It has not been addressed because it is irrelevant as far as this conversation goes, but since you asked so god damn nicely. I never said, and never will say any current P&S camera can hold a candle to the 1D series. Unfortunately it is not the current generation of photographer I am worried about. Never once did I say that you and I are just going to throw our Canons out the window in favor of some P&S on steroids, in fact I said quite the opposite.

From the original post


Battou said:


> Yes, the super zoom may not compare optically to a prime L, but if it's all one ever knew, how will they know what they are missing? What incentive is there any more to buy SLR? Wile optical quality is of huge relevance to those of us photographers who are serious or have had experience with a fine prime lens. Those who can not afford the dSLR price tag turn to the film SLR or the "equally" capable superzoom. Wile film SLRs are full fledged and functional SLR cameras that can be purchased on the cheap they lack the modern convenience the average beginner wants. This in turn sways the decision to the superzoom heavily as many have the modern convenience the average beginner wants. I'm a pretty dedicated SLR user, I my self plan on teaching my kids with film based SLRs from the get go, but how many parents are going to go out and get their eight yearold an SLR camera in this day and age? Even then howmany are going to even consider film? I'm possibly one of the last of the generation where film was the only medium at the time I took up photography. I've meet kids in their elder teens who had never even seen a film P&S let alone SLR. What's more people are under the impression that Exif data is the be all and end all in training aids, this leads me to believe that parents will lean strongly to digital. Be they dedicated to photography or wishing to satisfy the curiosity of their child be they eight or eighteen it boils down to what are they willing or able to pay for a camera that may not survive and/or truly peak the interest.



It's todays beginners, those who have not shot an SLR of any form that I am concerned about. Especially those on tight budgets, You put perceved eqality in their hands and who is to tell them otherwise...People of the last generation like us. Well eventually we will be dead and that responsibility falls on the photographers of the following generation, this generation. I repete "I am just not seeing an appropriate action by camera manufacturers to build the next generation of SLR photographers." Howmany SLR's are being sold to people who can't afford to buy and/or never will buy another lens, and how does that compare to the number of those who have a minimum of three lenses. Then How does the difference compare to the number of superzooms sold to people looking to get into/get their kids into photography. From what I am seeing the balence of power between SLR to P&S in enthusiastic hands is going to be considerably weeker than it was thirty years ago. Not dead but weeker, I do not see the SLR as we know it lasting anymore than a couple user generations.  




gryphonslair99 said:


> Did you think that P&S cameras were always going to be 6 meg cameras with only basic functions.

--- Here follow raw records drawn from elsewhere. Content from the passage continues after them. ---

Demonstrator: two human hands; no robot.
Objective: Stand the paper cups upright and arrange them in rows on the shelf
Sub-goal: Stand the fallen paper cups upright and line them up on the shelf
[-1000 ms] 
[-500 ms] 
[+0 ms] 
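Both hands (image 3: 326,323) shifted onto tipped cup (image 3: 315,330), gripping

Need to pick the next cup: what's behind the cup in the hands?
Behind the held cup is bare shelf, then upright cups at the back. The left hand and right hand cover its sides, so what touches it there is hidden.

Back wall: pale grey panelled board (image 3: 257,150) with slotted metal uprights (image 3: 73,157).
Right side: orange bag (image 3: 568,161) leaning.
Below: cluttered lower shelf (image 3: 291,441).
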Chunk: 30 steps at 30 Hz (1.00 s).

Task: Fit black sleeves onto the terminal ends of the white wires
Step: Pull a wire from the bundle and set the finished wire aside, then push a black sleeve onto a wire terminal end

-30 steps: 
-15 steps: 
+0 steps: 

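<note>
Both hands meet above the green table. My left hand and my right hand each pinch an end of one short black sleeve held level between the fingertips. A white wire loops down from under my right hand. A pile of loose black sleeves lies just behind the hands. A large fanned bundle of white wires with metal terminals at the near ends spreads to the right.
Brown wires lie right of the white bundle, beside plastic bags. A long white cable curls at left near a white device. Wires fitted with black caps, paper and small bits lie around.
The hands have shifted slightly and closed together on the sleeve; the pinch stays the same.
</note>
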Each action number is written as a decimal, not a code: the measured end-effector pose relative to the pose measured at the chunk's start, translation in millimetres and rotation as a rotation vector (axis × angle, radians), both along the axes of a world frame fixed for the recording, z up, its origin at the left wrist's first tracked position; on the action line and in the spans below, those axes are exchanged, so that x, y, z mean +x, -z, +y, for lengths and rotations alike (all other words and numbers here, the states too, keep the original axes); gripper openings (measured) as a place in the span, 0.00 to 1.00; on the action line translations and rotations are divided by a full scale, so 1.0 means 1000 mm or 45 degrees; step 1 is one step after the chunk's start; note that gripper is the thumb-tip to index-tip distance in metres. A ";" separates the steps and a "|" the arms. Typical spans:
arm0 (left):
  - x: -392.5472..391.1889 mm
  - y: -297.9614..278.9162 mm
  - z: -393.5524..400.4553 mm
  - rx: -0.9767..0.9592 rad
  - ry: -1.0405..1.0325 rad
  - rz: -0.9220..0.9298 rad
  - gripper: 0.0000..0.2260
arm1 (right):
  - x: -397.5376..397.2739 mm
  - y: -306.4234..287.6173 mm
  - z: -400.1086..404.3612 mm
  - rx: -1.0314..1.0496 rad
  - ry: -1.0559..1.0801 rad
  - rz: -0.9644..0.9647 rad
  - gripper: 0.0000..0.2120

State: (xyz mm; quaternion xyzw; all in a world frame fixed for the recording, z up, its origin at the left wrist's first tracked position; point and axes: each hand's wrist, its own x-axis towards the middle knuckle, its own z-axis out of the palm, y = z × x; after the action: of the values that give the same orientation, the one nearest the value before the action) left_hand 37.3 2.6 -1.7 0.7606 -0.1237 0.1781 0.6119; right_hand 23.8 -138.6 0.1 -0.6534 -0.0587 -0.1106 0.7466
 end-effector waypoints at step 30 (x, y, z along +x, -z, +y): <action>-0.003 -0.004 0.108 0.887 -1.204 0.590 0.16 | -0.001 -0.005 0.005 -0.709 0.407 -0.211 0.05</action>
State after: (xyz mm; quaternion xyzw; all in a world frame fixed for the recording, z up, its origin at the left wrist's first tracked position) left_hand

No, I did not believe that P&S cameras would sit idle, I do however believe that there comes a point where the line must be drawn limmiting the flexibility of P&S cameras, requiring those who are truely interested to move up to an SLR. Something more than just optical quality, Range is a mighty fine place to put a limit on as far as I am concerned, there is no reason for a pocket camera to have the reach we see in the modern superzooms, None. I also feel that marketing SLRs like that bigger better badder TV, boom box or what ever, SLRs are a tool not a status simbol.

If I did believe that P-shooters were always going to be 6 meg cameras with only basic functions, Do you seriously think I would be complaining about the potential repricussions of their development?




gryphonslair99 said:


> And before you go into how great these are stop and think.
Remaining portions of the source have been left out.